Description
The Shepherd of the Hills by Harold Bell Wright
Harold Bell Wright’s masterpiece, The Shepherd of the Hills may be familiar to theater goers and movie enthusiasts, too. However excellent these adaptations may be, their power cannot be compared to the original: a wonderful and moving text about the life of the people living in the Ozark Mountains in Missouri and Arkansas.
The book captivates the reader not only with the multiple plots developing parallel to each other, then intersecting in exactly the right moment. The characters are also masterfully built and the journey is taken not only into the mountains, but into the protagonist’s own self as well. A lonely stranger comes to the Ozarks and makes a very powerful appearance, changing the community’s life and changing himself, too. The story amuses with little, anecdote-like events such as Young Matt’s attempts to conquer Sammy Lane’s heart or the fight between Matt and Wash Gibb for the honorable title “the Strongest Man in the Hills”. The anecdotes on one side are balanced out by much more serious events on the other side – the book is spiced with humor, but it is ultimately about what any good book should be: the eternal fight between good and evil and life, with all its beauty and pain, all told in a fascinating, thought raising way.

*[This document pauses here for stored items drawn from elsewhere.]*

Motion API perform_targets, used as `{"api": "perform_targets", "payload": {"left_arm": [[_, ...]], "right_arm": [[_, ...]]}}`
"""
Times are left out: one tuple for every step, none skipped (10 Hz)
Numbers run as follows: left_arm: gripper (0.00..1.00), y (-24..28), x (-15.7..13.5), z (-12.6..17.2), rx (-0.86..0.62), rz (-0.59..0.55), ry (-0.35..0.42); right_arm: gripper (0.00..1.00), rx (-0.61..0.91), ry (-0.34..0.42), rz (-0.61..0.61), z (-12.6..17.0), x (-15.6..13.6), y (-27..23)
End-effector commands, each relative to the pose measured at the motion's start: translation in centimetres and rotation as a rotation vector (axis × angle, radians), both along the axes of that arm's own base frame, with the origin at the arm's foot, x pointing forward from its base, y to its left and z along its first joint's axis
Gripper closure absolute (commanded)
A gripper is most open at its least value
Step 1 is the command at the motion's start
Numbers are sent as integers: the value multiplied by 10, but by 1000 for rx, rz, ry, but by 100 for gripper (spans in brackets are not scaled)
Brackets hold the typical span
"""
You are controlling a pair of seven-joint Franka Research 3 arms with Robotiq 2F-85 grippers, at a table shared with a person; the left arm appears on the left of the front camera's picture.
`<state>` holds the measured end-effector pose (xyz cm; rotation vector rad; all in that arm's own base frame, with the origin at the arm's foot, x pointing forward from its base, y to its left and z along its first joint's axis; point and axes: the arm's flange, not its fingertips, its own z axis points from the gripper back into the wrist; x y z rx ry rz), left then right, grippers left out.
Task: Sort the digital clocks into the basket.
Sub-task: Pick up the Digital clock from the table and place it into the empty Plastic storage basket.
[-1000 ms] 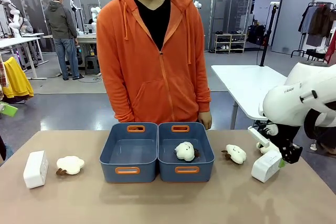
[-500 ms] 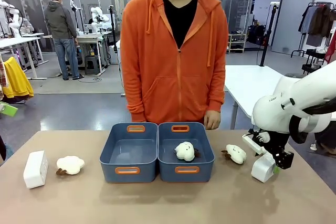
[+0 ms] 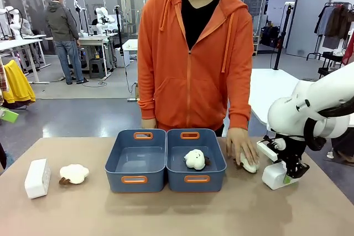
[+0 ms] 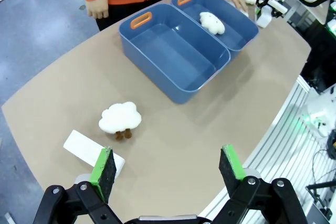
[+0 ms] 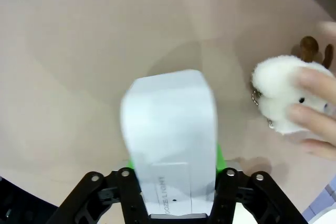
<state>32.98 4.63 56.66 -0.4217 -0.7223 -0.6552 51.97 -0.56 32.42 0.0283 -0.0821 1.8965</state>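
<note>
Right gripper point(image 3: 283, 177): clamped on a digital clock point(image 3: 274, 174), right of the empty basket point(image 3: 113, 178). Left gripper point(image 4: 167, 165): wide, holding nothing. Second clock point(image 3: 37, 178): far left. Hazard we foresee: the person's hand point(image 3: 241, 146) on the plush toy point(image 3: 250, 166) blocks the carry path.

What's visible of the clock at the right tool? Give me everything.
The digital clock is a white, smooth plastic block with rounded corners and a plain face. There is faint print on the end nearest the wrist, too small to read. The right tool is shut on it, green pads against two opposite sides. It sits low at the table's right end; whether it rests on the surface is unclear. The plush beside it lies apart.
</note>
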Motion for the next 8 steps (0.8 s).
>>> {"api": "perform_targets", "payload": {"left_arm": [[0, 2, 1, 1, 3, -25, -2], [0, 2, 1, 1, 3, -25, -2], [0, 2, 1, 1, 3, -25, -2], [0, 2, 1, 1, 3, -25, -2], [0, 2, 1, 1, 3, -25, -2], [0, 2, 1, 1, 3, -25, -2], [0, 2, 1, 1, 3, -25, -2], [0, 2, 1, 1, 3, -25, -2]], "right_arm": [[84, 134, 16, -56, 28, -10, -22], [95, 210, 21, -108, 43, -16, -42], [100, 257, 20, -136, 69, -40, -73], [100, 371, -1, -200, 102, -76, -122], [100, 502, -40, -283, 125, -121, -176], [100, 557, -102, -336, 129, -154, -198], [100, 611, -165, -362, 132, -172, -207], [100, 643, -193, -373, 134, -178, -211]]}}
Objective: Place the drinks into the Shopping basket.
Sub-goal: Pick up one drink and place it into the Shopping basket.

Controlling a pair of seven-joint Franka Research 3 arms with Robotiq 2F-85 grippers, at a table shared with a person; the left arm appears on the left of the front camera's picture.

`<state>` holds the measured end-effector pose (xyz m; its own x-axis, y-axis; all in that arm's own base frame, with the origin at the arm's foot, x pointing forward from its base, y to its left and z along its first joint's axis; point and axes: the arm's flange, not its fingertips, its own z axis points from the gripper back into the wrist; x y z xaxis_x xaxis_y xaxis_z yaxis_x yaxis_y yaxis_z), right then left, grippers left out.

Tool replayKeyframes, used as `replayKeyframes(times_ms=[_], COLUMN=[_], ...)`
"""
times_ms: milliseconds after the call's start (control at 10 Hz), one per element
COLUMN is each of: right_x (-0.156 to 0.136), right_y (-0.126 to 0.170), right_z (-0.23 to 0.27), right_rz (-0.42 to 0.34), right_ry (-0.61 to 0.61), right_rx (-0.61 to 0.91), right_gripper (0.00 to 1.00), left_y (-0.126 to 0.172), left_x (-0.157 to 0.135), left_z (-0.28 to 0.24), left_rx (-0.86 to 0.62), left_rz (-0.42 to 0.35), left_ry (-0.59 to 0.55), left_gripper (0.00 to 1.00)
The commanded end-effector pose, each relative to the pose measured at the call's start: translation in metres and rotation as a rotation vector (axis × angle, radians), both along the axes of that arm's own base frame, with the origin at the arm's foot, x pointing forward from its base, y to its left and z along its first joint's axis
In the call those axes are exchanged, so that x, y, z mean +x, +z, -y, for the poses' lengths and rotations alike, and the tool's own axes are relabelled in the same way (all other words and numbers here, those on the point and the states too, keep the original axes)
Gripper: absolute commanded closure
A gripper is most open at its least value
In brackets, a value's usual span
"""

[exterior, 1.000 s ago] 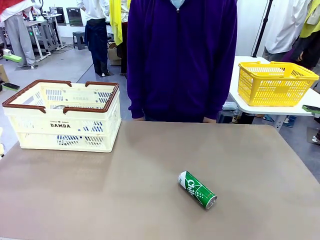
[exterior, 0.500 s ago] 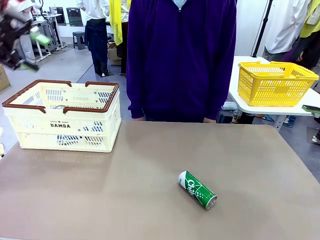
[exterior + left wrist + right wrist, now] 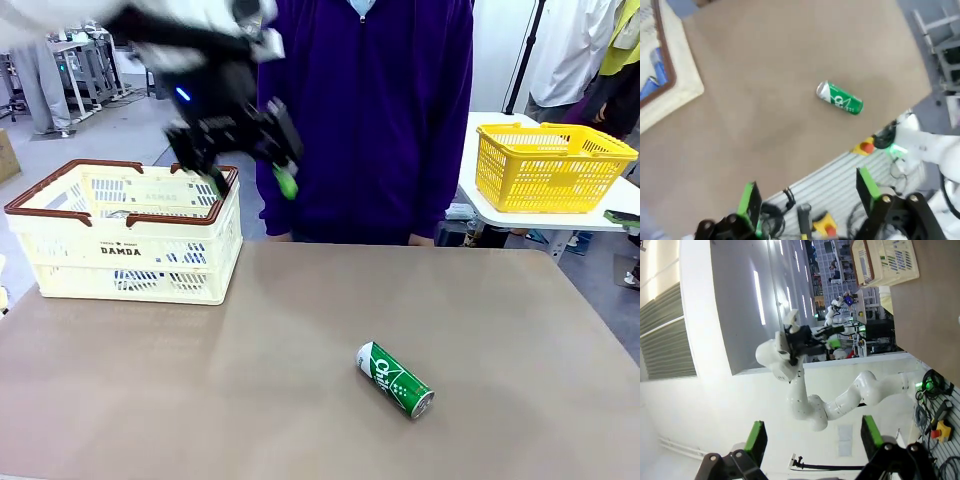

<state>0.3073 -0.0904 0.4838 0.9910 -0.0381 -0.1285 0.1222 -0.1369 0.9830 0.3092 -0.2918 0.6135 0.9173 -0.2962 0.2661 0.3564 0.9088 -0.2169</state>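
Swung in over the Shopping basket (image 3: 125,235), left gripper (image 3: 250,178) (motion-blurred) gapes empty; right gripper (image 3: 812,437) likewise.

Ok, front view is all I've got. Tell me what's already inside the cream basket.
Observer: The left wrist view shows a blue can lying inside the Shopping basket.
Operator: Now check the left hand for me.
Observer: The left hand is open with nothing between its fingers. The green can lies on its side on the table ahead of it.
Operator: And give me the right hand.
Observer: The right hand is open and empty, aimed off to the side, with the table at the edge of its view.
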Motion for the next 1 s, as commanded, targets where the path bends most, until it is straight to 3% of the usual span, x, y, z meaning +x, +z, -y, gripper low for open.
replayKeyframes(times_ms=[0,100,200,400,700,900], right_x=[-0.002,-0.002,-0.002,-0.002,-0.002,-0.002], right_y=[0.004,0.004,0.004,0.004,0.004,0.004], right_z=[0.003,0.003,0.003,0.003,0.003,0.003], right_rz=[-0.009,-0.009,-0.009,-0.009,-0.009,-0.009], right_ry=[0.012,0.012,0.012,0.012,0.012,0.012], right_rx=[-0.007,-0.007,-0.007,-0.007,-0.007,-0.007], right_gripper=[0.00,0.00,0.00,0.00,0.00,0.00], left_y=[-0.053,-0.084,-0.120,-0.164,-0.200,-0.218], left_x=[-0.011,-0.017,-0.024,-0.025,-0.004,0.007], left_z=[0.047,0.075,0.102,0.168,0.222,0.232], left_rx=[-0.034,-0.030,0.088,0.126,0.069,0.065], left_rz=[0.083,0.026,-0.085,-0.194,-0.280,-0.211], left_ry=[0.147,0.142,0.070,0.041,0.106,0.156], left_gripper=[0.00,0.00,0.00,0.00,0.00,0.00])
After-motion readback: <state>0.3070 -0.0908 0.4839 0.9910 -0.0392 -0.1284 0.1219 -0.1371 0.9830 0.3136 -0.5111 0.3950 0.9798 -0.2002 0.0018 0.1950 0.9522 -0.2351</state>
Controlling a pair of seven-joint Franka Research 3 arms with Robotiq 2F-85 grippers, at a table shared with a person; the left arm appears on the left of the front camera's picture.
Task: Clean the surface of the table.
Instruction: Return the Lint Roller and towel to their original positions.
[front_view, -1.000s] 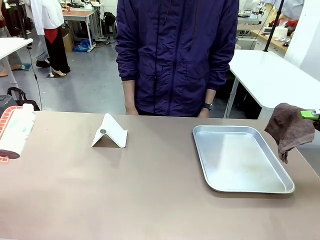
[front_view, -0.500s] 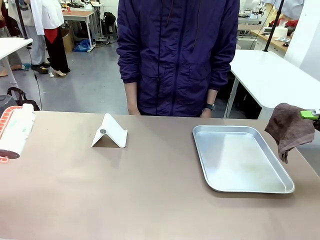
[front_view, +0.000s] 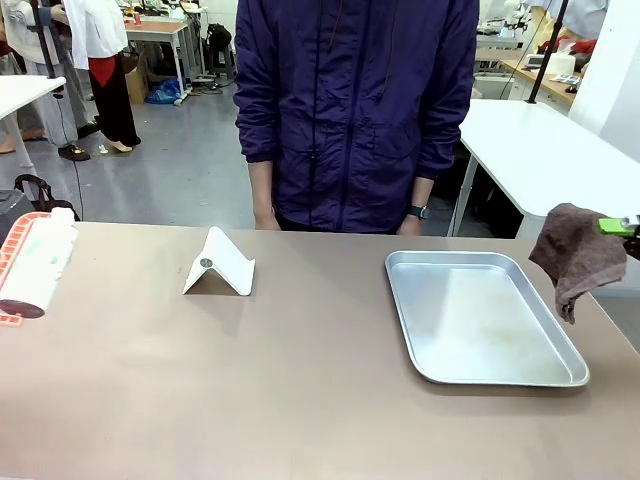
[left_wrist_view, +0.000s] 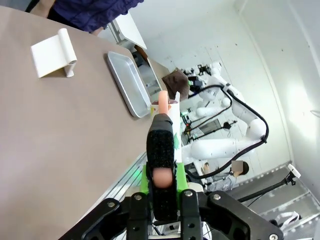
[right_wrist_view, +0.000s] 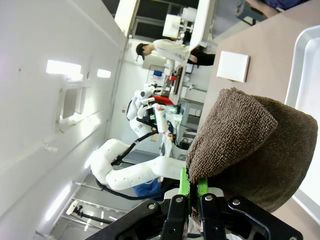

Wright’s novel is certainly educational, but it is also heartwarming, making an excellent read for youth and adults alike. If you liked Tom Sawyer and Huckleberry Finn, you will certainly love The Shepherd of the Hill, too and not only because the vernacular spoken by the characters is pretty much the same as Mark Twain used in his famous stories, but also because the events are just as well structured and multi-faceted, the characters are just as complex as the characters in Twain’s fictional, but all too real world.